Vous avez sans doute entendu que c'était à Ekëstrim qu'on trouvait les meilleurs broderies et les meilleurs tissus. Et bien jugez par vous-même par ce dernier présent que je vous fais. Vous avez su sans peine me convaincre de votre talent de joaillier, alors permettez moi de vous montrer directement ce dont mon royaume est capable. Voici donc le marché. Chaque mois nous vous vendrons nos plus somptueux tissus. Si vous le voulez, même si je sais que vous préférez travailler par vous-même, vous pourrez commander n'importe quelle forme de textile, et n'importe quelle matière. Un rideau en soie ? Un tapis en velours ? Une robe ? Une cape ? Tout ce qui relève de la broderie vous sera vendu. Si les mérisiens aiment se pavaner avec leurs pierres précieuses, ils aimeront sans nulle doute montrer le luxe de leurs vêtements. Et alors ils se diront que c'est grâce à vous, le Patriarche Vuzlin Arthrond, qu'ils peuvent porter sur mesure la mode d'Ekëstrim, répandue dans tout Elirondia.

Elle fit une pause pour observer sa réaction, puis reprit :

Mais je ne vais pas m'arrêter à ce simple commerce. Je n'ai pas eu le temps de me renseigner sur la qualité de votre médecine. Mais nous avons une plante dans nos eaux profondes, qui s'appellent le timyr. C'est une plante dangereuse si on ne sait pas comment en extraire l'huile, qui elle au contraire est extrêmement gratifiante, puisqu'elle soigne des maladies courantes d'Elirondia, certains poisons et aide même à la cicatrisation. Vous seriez vu comme un sauveur en apportant des remèdes sophistiqués à votre peuple, contre les maladies et les plaies qui peuvent parfois s'aggraver. Il n'y a rien de plus pratique que le timyr.
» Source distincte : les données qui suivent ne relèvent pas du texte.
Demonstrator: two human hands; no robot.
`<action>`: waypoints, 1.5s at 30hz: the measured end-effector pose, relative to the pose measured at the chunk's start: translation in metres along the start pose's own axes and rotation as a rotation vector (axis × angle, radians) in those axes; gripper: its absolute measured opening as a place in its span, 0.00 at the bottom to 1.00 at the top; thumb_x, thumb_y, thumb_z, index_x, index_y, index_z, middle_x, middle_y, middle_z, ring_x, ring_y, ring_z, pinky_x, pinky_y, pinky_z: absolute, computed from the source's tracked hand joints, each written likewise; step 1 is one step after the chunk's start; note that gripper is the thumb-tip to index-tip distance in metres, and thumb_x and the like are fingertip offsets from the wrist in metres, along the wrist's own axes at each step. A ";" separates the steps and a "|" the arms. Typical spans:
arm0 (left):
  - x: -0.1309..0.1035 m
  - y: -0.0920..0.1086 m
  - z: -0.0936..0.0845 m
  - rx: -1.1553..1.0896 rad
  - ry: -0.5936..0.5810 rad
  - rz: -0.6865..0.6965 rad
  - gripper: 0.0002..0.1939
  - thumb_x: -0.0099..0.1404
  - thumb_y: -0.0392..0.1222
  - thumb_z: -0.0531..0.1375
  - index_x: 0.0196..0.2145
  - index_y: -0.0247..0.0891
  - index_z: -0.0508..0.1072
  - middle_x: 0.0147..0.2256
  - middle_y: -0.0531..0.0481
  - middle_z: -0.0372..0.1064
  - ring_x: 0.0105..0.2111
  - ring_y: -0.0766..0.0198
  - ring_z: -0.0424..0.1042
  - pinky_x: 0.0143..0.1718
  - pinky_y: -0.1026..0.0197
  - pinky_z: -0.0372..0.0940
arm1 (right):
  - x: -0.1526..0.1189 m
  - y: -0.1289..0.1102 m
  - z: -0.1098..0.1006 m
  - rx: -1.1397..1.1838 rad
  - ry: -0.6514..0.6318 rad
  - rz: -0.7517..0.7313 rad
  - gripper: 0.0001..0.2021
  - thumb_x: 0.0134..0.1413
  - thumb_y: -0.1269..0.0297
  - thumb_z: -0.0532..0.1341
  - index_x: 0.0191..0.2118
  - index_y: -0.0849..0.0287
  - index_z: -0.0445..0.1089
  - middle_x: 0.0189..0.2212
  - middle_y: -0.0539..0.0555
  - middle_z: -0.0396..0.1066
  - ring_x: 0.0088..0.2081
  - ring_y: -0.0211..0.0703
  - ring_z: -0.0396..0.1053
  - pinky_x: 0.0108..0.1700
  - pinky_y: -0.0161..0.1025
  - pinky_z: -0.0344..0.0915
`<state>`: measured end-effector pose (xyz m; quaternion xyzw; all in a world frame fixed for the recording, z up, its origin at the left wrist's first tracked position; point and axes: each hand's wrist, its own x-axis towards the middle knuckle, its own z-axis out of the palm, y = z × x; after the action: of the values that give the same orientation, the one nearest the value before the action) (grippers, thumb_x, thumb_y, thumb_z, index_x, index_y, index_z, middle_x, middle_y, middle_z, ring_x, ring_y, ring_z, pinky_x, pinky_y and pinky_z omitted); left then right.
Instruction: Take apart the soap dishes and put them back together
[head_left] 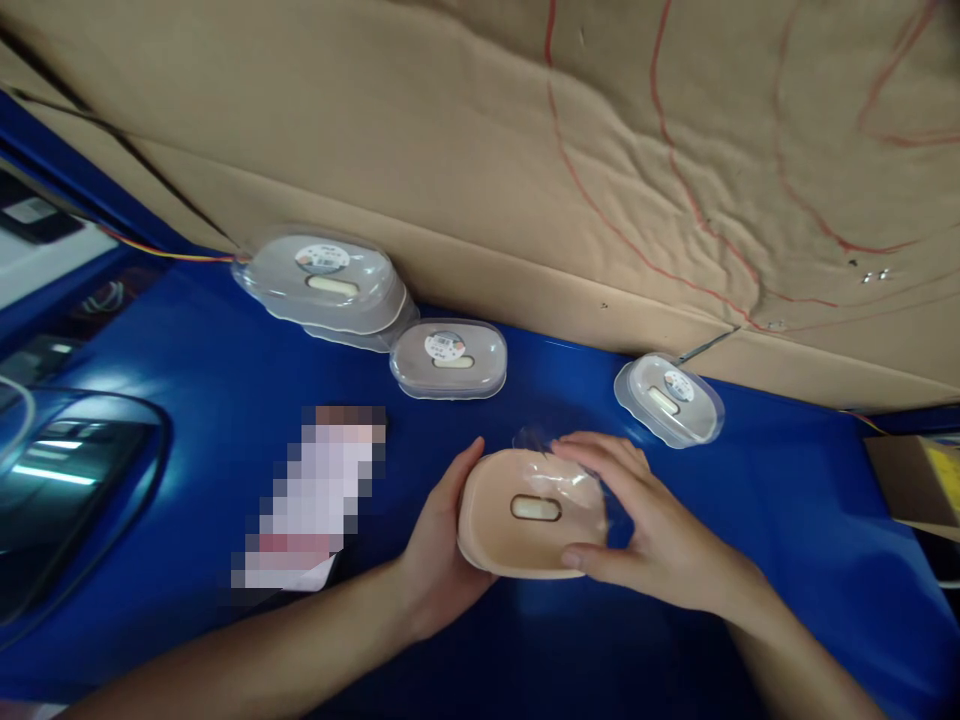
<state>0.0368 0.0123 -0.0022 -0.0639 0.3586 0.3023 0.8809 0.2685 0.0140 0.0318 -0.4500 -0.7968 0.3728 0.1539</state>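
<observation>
A beige oval box (487, 520) is between my two hands, above the blue tabletop. It has a pill-shaped, pale inset in the middle of its lid. Glossy clear plastic film (559, 478) covers the upper right of the lid and stands out crumpled along the far edge. My left hand (446, 555) is wrapped round the left end, its thumb along the side and its other fingers hidden below. At the right end, my right hand (626, 520) has its thumb on the lid's near edge and its fingers on the film at the far edge.
Similar oval boxes with clear covers and round labels stand along the cardboard wall (420, 150): a stack (352, 290) at left, a box (450, 372) in the middle and another (675, 400) at right. A blurred-out phone-shaped item (311, 500) lies left; a cardboard box (911, 480) stands far right.
</observation>
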 end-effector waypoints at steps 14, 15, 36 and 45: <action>-0.003 0.001 0.001 0.016 -0.083 -0.033 0.32 0.76 0.61 0.50 0.48 0.30 0.83 0.40 0.39 0.84 0.43 0.50 0.81 0.46 0.55 0.70 | -0.005 -0.016 0.026 -0.219 0.082 -0.326 0.28 0.64 0.59 0.68 0.67 0.48 0.63 0.64 0.59 0.61 0.74 0.58 0.51 0.70 0.57 0.62; -0.002 0.001 0.001 0.022 -0.082 -0.032 0.33 0.75 0.61 0.50 0.48 0.30 0.83 0.40 0.38 0.84 0.44 0.49 0.81 0.47 0.55 0.70 | -0.004 -0.016 0.028 -0.262 0.100 -0.352 0.27 0.64 0.59 0.68 0.66 0.48 0.64 0.64 0.59 0.62 0.74 0.59 0.52 0.71 0.59 0.61; 0.013 -0.016 -0.020 0.231 -0.222 0.056 0.35 0.78 0.63 0.44 0.62 0.32 0.72 0.52 0.32 0.77 0.48 0.48 0.78 0.52 0.46 0.67 | 0.040 0.071 -0.009 -0.574 0.323 -0.130 0.32 0.65 0.53 0.67 0.70 0.50 0.59 0.68 0.64 0.59 0.69 0.65 0.60 0.66 0.65 0.65; 0.019 -0.012 -0.023 0.309 -0.218 0.064 0.33 0.75 0.65 0.48 0.47 0.32 0.79 0.38 0.41 0.77 0.33 0.57 0.76 0.34 0.57 0.65 | 0.092 0.020 -0.006 -0.720 0.293 -0.170 0.39 0.63 0.49 0.68 0.73 0.51 0.54 0.73 0.65 0.55 0.76 0.66 0.47 0.72 0.70 0.48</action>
<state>0.0407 0.0040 -0.0327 0.1168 0.3050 0.2765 0.9038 0.2339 0.0996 0.0125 -0.4560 -0.8806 -0.0127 0.1284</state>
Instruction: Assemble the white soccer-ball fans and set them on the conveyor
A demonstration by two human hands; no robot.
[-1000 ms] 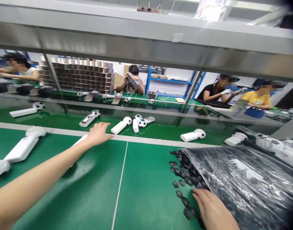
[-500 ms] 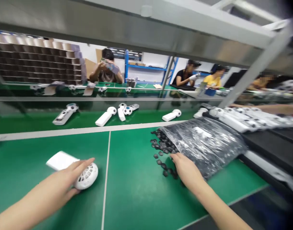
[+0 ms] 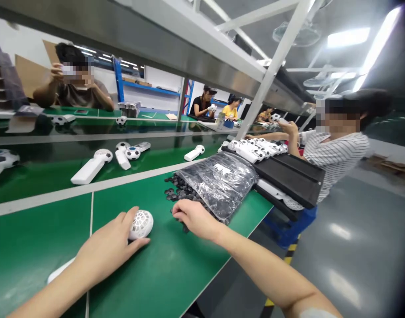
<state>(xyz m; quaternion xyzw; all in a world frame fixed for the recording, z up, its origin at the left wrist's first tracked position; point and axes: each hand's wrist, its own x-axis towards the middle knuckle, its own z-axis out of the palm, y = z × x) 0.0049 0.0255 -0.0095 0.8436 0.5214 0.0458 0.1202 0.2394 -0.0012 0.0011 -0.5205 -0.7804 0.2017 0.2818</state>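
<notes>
A white handheld fan point(image 3: 143, 224) with a round, football-patterned grille lies on the green table. My left hand point(image 3: 114, 238) is closed around its head, thumb on the near side; part of the handle is hidden under my wrist and forearm. At the edge of a pile of small black pieces point(image 3: 179, 189) is my right hand point(image 3: 194, 217). Its fingers are curled together in a pinch, and what lies between the fingertips is hidden. The black pieces spill from the mouth of a clear plastic bag point(image 3: 220, 179) just beyond that hand.
Several white fans with black patches, one of them here point(image 3: 88, 170), lie on the belt beyond the table. Black trays point(image 3: 288, 176) stand at the right, fans on top. A co-worker in a striped shirt point(image 3: 341, 148) is beside them. A metal beam point(image 3: 149, 48) crosses overhead.
The view has turned right, bringing the striped-shirt co-worker into sight. My left hand has carried the fan right, across the white table line. My right hand's fingers have curled in at the black pieces.
</notes>
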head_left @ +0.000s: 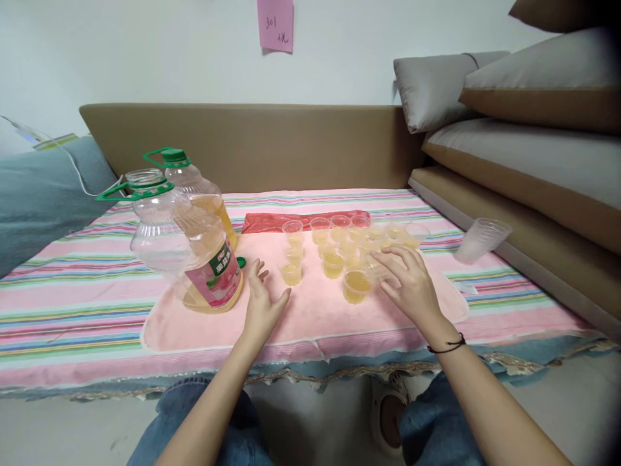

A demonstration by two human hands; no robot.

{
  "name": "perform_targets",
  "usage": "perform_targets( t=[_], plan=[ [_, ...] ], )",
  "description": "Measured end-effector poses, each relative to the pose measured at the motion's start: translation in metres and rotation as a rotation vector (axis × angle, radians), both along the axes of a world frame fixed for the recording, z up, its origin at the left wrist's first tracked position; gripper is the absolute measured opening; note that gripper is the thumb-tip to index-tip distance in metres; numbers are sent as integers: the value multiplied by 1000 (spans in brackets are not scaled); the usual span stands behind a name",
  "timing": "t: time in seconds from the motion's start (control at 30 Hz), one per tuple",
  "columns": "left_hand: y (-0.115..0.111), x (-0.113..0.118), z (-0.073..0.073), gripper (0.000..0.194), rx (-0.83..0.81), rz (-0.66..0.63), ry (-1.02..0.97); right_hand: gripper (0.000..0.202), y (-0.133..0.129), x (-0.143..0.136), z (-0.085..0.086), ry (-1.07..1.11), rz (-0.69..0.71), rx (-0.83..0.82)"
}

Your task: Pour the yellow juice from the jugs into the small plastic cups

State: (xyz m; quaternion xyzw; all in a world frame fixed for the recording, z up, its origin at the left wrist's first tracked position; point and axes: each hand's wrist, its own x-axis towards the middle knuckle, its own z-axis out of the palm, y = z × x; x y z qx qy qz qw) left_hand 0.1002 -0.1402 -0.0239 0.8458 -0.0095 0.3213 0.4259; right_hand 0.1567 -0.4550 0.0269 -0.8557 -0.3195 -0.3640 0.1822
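On a pink mat, several clear plastic cups of yellow drink stand in rows. My left hand is open, fingers apart, between a big juice bottle and the left row, where the front cup stands. The open-necked bottle has a pink label and a green handle ring; a second bottle with its green cap on stands behind. My right hand hovers at the right-hand cups with fingers curved and apart, just right of the nearest cup. It hides some cups, so contact there is unclear.
A stack of nested clear cups lies tilted at the right, by piled cushions. Behind the cups is a flat red wrapper. A green cap lies beside the front bottle. A brown backboard closes off the far side.
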Motion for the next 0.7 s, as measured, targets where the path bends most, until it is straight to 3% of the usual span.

En échange de tout cela, vous nous offririez votre forge, la plus efficace qu'il soit en Elirondia, personne n'ayant prouvé le contraire jusqu'à maintenant. Vous vous commanderions des équipements, des épées en majorité, ainsi que des boucliers et des armures. L'armée des ondaliens porteront vos armes. De plus, nous vous donnons la chance de vous occuper à ce que vous savez faire de mieux, tout en faisant propageant la réputation de votre talent sur les champs de bataille.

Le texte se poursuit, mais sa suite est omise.